Problem details: Extract all records. Keep each one exact.

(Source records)
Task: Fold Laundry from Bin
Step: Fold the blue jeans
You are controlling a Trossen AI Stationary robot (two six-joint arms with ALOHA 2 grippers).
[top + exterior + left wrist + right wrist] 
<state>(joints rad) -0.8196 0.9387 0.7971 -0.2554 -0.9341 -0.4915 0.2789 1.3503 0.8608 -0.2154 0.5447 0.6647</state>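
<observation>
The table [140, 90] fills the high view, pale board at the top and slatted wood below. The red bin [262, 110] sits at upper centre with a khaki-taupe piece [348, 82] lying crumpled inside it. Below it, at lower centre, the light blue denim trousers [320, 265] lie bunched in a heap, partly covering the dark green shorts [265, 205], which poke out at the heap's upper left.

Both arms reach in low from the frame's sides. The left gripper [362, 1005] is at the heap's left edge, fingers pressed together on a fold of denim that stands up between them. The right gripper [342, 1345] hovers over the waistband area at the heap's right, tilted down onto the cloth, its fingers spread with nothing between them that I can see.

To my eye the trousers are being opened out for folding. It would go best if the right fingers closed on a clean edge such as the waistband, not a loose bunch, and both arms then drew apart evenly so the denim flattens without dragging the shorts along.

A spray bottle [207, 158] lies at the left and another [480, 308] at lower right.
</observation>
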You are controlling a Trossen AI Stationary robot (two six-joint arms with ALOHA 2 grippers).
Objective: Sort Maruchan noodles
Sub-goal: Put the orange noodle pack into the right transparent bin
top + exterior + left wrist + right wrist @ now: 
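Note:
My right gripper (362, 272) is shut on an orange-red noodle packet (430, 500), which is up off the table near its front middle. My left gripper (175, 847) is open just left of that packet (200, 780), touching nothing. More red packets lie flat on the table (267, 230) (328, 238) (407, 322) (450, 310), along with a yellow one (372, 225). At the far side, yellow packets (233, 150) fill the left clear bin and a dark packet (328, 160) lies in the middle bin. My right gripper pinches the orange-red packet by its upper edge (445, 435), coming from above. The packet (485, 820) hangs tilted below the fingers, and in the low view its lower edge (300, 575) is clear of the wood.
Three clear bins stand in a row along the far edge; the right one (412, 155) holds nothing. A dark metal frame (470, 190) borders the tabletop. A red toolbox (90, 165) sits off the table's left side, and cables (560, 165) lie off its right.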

Written response:
Task: Fold Laundry from Bin
Step: Fold the blue jeans
You are controlling a Trossen AI Stationary robot (two six-joint arms with ALOHA 2 grippers).
[top + exterior + left wrist + right wrist] 
<state>(joints rad) -0.8196 0.9387 0.7971 -0.2554 -0.9341 -0.4915 0.2789 1.3503 0.8608 -0.2154 0.5447 0.6647</state>
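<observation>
The table [140, 90] fills the high view, pale board at the top and slatted wood below. The red bin [262, 110] sits at upper centre with a khaki-taupe piece [348, 82] lying crumpled inside it. Below it, at lower centre, the light blue denim trousers [320, 265] lie bunched in a heap, partly covering the dark green shorts [265, 205], which poke out at the heap's upper left.

Both arms reach in low from the frame's sides. The left gripper [362, 1005] is at the heap's left edge, fingers pressed together on a fold of denim that stands up between them. The right gripper [342, 1345] hovers over the waistband area at the heap's right, tilted down onto the cloth, its fingers spread with nothing between them that I can see.

To my eye the trousers are being opened out for folding. It would go best if the right fingers closed on a clean edge such as the waistband, not a loose bunch, and both arms then drew apart evenly so the denim flattens without dragging the shorts along.

A spray bottle [207, 158] lies at the left and another [480, 308] at lower right.
</observation>
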You are controlling a Trossen AI Stationary robot (two six-joint arms with ALOHA 2 grippers).
Objective: Sort Maruchan noodles
Sub-goal: Put the orange noodle pack into the right transparent bin
top + exterior + left wrist + right wrist @ now: 
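Note:
My right gripper (362, 272) is shut on an orange-red noodle packet (430, 500), which is up off the table near its front middle. My left gripper (175, 847) is open just left of that packet (200, 780), touching nothing. More red packets lie flat on the table (267, 230) (328, 238) (407, 322) (450, 310), along with a yellow one (372, 225). At the far side, yellow packets (233, 150) fill the left clear bin and a dark packet (328, 160) lies in the middle bin. My right gripper pinches the orange-red packet by its upper edge (445, 435), coming from above. The packet (485, 820) hangs tilted below the fingers, and in the low view its lower edge (300, 575) is clear of the wood.
Three clear bins stand in a row along the far edge; the right one (412, 155) holds nothing. A dark metal frame (470, 190) borders the tabletop. A red toolbox (90, 165) sits off the table's left side, and cables (560, 165) lie off its right.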

That wraps up the exercise.